◆ What is expected ◆
Every line below that includes the word "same" needs to be copied.

◆ Provided data ◆
************

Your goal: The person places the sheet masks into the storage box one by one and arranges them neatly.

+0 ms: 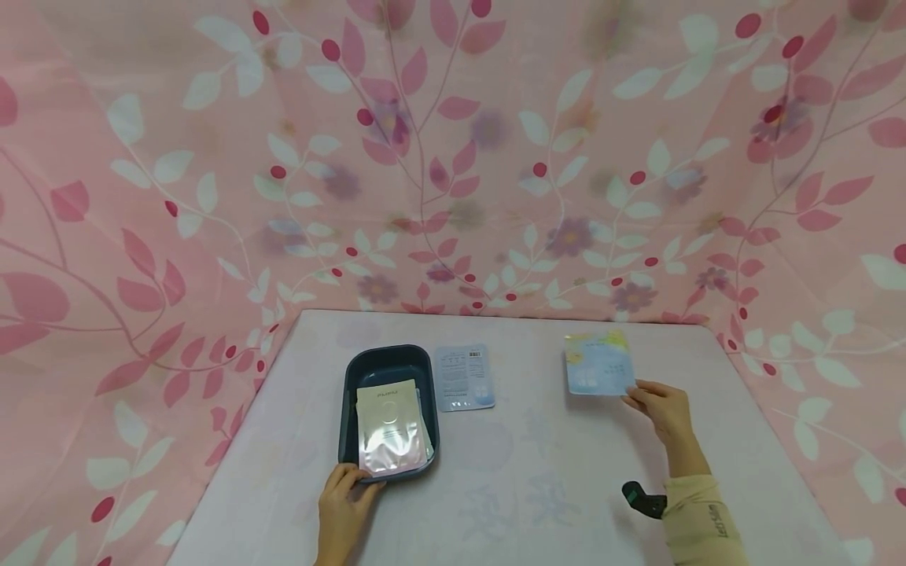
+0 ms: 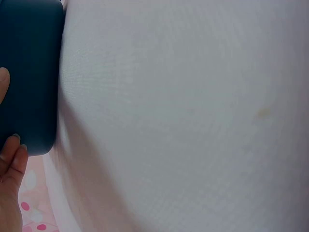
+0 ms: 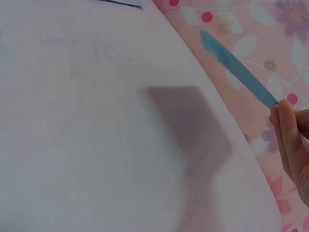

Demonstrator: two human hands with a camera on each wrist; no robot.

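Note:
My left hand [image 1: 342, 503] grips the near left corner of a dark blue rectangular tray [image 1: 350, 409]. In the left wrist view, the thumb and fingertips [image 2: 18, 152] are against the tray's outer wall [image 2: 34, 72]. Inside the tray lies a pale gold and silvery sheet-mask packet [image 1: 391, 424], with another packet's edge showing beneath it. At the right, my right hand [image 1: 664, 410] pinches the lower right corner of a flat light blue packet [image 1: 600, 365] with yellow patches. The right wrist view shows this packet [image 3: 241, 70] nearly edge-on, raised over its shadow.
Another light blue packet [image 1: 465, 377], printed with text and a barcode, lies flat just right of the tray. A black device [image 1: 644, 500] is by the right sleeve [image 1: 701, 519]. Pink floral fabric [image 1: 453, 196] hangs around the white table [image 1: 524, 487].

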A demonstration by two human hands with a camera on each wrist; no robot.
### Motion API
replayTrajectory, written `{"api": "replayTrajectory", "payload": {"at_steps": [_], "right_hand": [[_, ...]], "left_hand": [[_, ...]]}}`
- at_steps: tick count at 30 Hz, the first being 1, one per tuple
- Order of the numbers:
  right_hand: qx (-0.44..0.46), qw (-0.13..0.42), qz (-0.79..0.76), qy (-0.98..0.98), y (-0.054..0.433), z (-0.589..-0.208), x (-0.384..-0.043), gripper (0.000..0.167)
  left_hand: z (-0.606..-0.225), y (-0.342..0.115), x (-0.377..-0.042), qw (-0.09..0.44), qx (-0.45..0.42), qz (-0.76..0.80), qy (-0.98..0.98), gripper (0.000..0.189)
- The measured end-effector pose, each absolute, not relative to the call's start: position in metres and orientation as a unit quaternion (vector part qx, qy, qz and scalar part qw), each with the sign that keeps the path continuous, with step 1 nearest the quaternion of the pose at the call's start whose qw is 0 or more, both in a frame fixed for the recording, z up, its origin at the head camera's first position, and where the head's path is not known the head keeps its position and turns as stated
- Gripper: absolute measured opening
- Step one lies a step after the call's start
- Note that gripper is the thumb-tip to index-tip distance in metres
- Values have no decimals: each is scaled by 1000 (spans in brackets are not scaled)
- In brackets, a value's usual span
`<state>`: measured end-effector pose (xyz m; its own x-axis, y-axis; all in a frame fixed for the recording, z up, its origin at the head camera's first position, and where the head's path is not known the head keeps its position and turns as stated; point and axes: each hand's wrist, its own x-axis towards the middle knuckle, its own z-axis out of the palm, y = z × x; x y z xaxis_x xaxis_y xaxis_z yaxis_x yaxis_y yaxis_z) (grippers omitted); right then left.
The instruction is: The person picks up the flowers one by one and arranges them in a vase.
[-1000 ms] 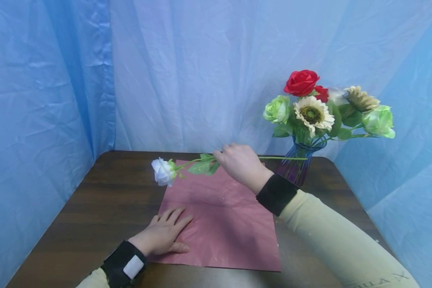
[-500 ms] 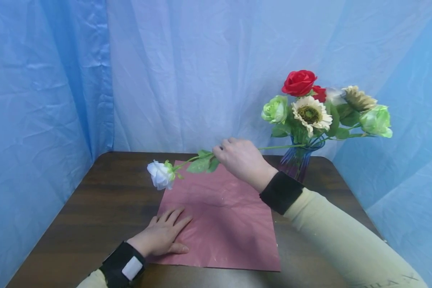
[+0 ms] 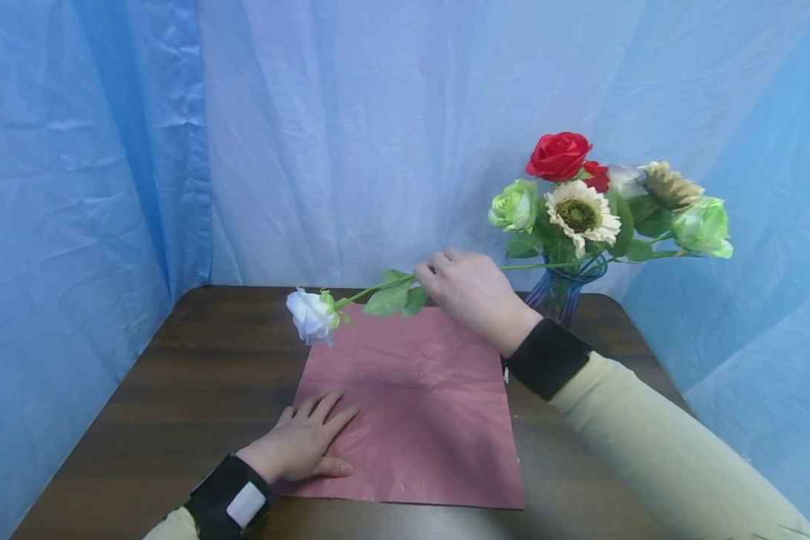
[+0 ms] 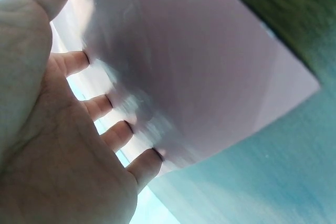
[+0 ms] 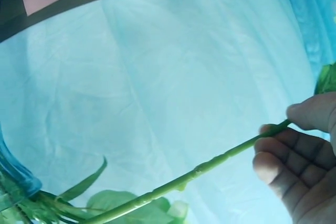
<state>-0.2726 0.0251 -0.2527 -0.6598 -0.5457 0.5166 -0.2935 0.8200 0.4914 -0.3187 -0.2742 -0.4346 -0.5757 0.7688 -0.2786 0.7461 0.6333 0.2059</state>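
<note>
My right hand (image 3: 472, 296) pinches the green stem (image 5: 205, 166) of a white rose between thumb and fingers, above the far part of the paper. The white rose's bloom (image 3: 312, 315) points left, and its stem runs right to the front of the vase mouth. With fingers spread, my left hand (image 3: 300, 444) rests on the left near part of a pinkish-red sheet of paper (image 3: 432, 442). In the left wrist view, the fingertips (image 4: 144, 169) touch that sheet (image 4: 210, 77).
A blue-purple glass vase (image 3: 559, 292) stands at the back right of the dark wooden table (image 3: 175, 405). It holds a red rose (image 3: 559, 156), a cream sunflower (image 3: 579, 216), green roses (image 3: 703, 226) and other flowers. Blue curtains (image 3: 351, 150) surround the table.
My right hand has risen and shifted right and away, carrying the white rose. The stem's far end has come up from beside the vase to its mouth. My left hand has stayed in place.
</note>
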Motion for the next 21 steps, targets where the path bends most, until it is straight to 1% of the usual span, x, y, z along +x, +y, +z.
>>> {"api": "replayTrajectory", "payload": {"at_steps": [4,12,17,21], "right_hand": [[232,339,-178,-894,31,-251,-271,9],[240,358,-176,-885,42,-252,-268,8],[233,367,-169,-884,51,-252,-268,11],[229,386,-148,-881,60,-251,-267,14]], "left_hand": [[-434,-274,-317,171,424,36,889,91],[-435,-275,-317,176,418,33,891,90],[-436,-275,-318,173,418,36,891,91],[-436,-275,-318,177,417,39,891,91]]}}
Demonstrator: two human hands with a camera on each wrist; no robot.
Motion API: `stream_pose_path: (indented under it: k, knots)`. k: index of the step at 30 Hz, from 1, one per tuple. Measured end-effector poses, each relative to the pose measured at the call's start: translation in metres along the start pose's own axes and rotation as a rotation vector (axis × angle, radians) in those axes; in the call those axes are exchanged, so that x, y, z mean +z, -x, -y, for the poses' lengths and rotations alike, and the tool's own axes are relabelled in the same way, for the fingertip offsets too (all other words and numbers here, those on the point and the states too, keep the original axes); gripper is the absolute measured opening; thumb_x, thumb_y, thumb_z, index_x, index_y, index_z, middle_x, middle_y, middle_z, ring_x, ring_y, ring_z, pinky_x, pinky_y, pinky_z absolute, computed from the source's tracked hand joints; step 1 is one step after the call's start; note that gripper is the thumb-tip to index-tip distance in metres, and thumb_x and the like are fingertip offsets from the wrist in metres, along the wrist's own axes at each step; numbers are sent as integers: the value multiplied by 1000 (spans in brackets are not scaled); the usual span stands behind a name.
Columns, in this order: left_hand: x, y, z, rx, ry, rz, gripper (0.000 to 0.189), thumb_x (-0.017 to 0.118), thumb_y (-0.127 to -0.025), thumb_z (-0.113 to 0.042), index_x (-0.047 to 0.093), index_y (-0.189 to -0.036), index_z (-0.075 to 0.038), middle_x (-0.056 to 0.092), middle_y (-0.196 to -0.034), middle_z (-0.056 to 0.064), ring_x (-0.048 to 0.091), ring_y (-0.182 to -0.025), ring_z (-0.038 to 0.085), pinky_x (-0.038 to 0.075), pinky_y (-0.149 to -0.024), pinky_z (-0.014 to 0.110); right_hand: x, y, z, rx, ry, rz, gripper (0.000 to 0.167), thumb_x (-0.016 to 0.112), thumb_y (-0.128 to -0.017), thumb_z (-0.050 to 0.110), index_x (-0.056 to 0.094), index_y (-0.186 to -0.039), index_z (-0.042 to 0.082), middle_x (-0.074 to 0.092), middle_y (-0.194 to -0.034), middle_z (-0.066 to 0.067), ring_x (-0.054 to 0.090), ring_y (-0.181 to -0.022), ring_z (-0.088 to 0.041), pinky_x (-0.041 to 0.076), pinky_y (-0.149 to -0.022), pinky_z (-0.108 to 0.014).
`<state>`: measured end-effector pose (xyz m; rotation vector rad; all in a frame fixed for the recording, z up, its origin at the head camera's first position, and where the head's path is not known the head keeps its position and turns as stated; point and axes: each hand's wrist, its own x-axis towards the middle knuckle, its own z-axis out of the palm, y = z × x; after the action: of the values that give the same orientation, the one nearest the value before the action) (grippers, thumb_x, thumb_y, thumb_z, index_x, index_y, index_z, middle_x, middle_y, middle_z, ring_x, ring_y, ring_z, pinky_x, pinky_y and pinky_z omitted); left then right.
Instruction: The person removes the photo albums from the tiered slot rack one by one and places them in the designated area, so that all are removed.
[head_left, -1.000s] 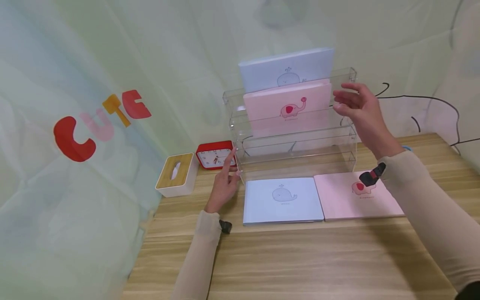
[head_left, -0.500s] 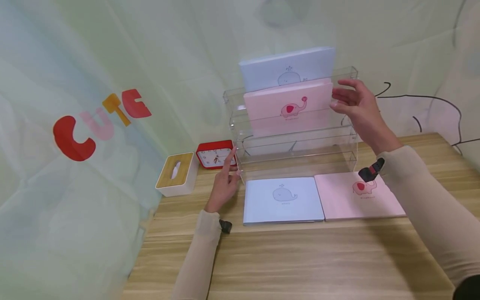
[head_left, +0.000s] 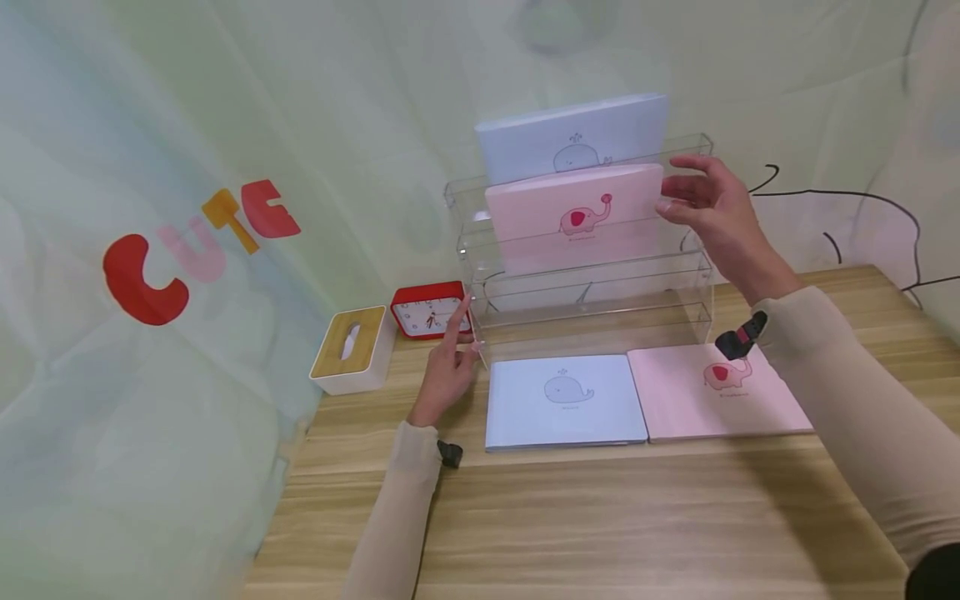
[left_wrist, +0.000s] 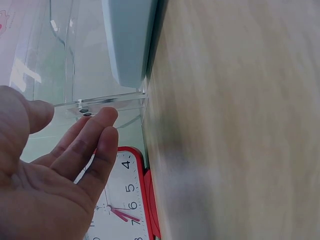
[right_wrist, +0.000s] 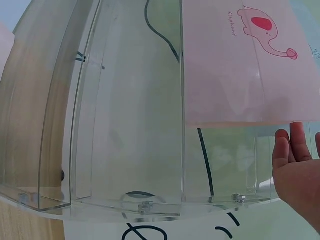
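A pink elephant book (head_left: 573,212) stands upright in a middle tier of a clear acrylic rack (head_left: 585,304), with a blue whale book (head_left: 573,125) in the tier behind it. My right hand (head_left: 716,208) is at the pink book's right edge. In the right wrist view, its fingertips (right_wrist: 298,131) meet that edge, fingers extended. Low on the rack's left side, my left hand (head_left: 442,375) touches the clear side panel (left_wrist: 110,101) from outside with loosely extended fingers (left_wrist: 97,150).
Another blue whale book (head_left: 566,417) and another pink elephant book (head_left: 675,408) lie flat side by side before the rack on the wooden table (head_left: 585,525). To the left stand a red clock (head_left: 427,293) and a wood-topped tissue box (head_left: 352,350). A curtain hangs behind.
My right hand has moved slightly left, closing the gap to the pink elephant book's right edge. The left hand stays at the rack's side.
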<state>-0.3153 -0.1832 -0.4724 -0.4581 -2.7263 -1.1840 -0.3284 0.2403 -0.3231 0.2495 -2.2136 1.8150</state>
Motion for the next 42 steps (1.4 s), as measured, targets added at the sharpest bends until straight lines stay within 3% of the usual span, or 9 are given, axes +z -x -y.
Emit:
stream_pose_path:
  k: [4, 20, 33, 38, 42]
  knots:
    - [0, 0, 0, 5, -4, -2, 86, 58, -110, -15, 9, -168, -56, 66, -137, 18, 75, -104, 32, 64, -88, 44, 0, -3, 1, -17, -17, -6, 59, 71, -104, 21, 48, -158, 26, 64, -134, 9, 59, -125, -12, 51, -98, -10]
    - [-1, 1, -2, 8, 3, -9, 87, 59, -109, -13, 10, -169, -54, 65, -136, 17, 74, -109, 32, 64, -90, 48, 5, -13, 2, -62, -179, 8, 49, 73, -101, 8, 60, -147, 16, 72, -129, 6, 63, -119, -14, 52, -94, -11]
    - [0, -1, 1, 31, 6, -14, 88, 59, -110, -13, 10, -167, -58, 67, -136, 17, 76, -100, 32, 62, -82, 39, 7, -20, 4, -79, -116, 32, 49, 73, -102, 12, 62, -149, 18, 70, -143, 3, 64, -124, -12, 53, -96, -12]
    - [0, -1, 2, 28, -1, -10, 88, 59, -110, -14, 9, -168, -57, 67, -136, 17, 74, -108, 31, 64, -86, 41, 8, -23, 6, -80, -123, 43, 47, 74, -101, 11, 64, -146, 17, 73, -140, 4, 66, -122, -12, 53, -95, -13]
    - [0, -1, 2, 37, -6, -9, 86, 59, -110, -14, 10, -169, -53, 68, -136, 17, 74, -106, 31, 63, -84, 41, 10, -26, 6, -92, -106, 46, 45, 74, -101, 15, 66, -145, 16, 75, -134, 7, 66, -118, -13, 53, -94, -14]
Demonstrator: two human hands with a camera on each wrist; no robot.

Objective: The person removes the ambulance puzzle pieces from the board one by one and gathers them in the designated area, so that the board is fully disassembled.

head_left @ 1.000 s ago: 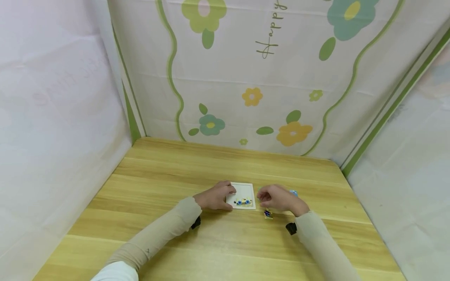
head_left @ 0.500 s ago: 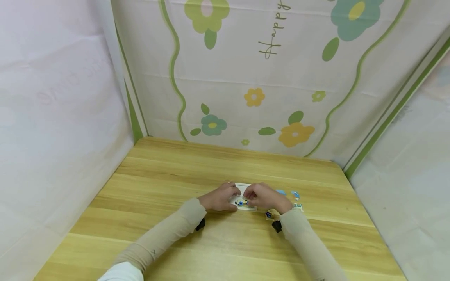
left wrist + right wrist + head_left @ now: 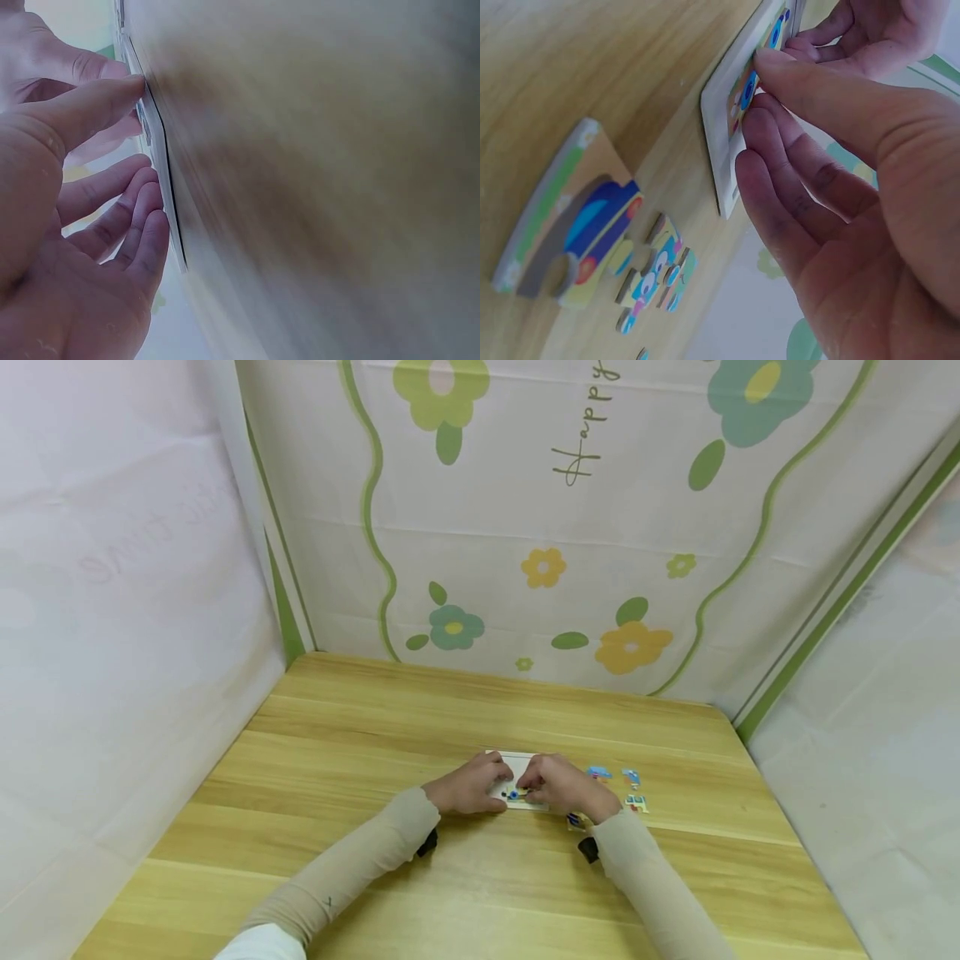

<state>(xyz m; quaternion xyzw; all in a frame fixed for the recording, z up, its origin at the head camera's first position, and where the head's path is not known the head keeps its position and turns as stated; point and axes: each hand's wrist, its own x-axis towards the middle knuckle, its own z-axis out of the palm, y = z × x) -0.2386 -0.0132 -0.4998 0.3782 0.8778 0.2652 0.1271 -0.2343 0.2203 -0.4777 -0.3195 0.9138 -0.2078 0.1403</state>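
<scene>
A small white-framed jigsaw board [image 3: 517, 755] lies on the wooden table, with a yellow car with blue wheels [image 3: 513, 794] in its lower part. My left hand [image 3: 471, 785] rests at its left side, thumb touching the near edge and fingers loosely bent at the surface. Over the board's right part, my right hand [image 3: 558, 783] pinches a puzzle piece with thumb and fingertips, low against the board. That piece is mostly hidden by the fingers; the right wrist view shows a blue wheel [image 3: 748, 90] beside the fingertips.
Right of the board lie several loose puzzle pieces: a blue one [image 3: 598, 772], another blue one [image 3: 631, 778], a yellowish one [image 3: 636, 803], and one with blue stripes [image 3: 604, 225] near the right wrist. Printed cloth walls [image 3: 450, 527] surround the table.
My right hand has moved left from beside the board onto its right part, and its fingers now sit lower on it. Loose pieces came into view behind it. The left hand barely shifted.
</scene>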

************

◆ Answer box ◆
Motion API: `stream_pose_path: (indented under it: k, knots)`. k: index of the step at 30 Hz, from 1, one per tuple. Measured end-effector poses, each relative to the pose measured at the call's start: translation in metres along the start pose's own axes and rotation as a rotation vector (axis × angle, radians) in those axes; in the call those axes are exchanged, so that x, y, z mean +z, -x, -y, for the poses' lengths and rotations alike, and the tool's own axes are relabelled in the same way, for the fingertip offsets too (all other words and numbers here, those on the point and the states too, keep the original axes); gripper is the absolute measured opening; thumb_x, thumb_y, thumb_z, index_x, index_y, index_z, middle_x, middle_y, middle_z, ring_x, ring_y, ring_z, pinky_x, pinky_y, pinky_z absolute, computed from the source's tracked hand joints; step 1 is one step after the call's start; note that gripper is the thumb-tip to index-tip distance in metres, and thumb_x and the like are fingertip offsets from the wrist in metres, along the wrist's own axes at each step; numbers are sent as integers: the value multiplied by 1000 (spans in brackets are not scaled); the usual span stands behind a name.
`<state>`: measured end-effector pose (xyz m; rotation vector rad; all in a frame fixed for the recording, z up, its origin at the head camera's first position, and where the head's path is not known the head keeps its position and turns as stated; point and axes: each hand's wrist, its own x-axis towards the middle knuckle, its own z-axis out of the palm, y = z × x; after the action: of the values that give the same orientation, the one nearest the value before the action) (grippers, thumb_x, thumb_y, thumb_z, index_x, index_y, index_z, middle_x, middle_y, middle_z, ring_x, ring_y, ring_z, pinky_x, pinky_y and pinky_z omitted); left then right.

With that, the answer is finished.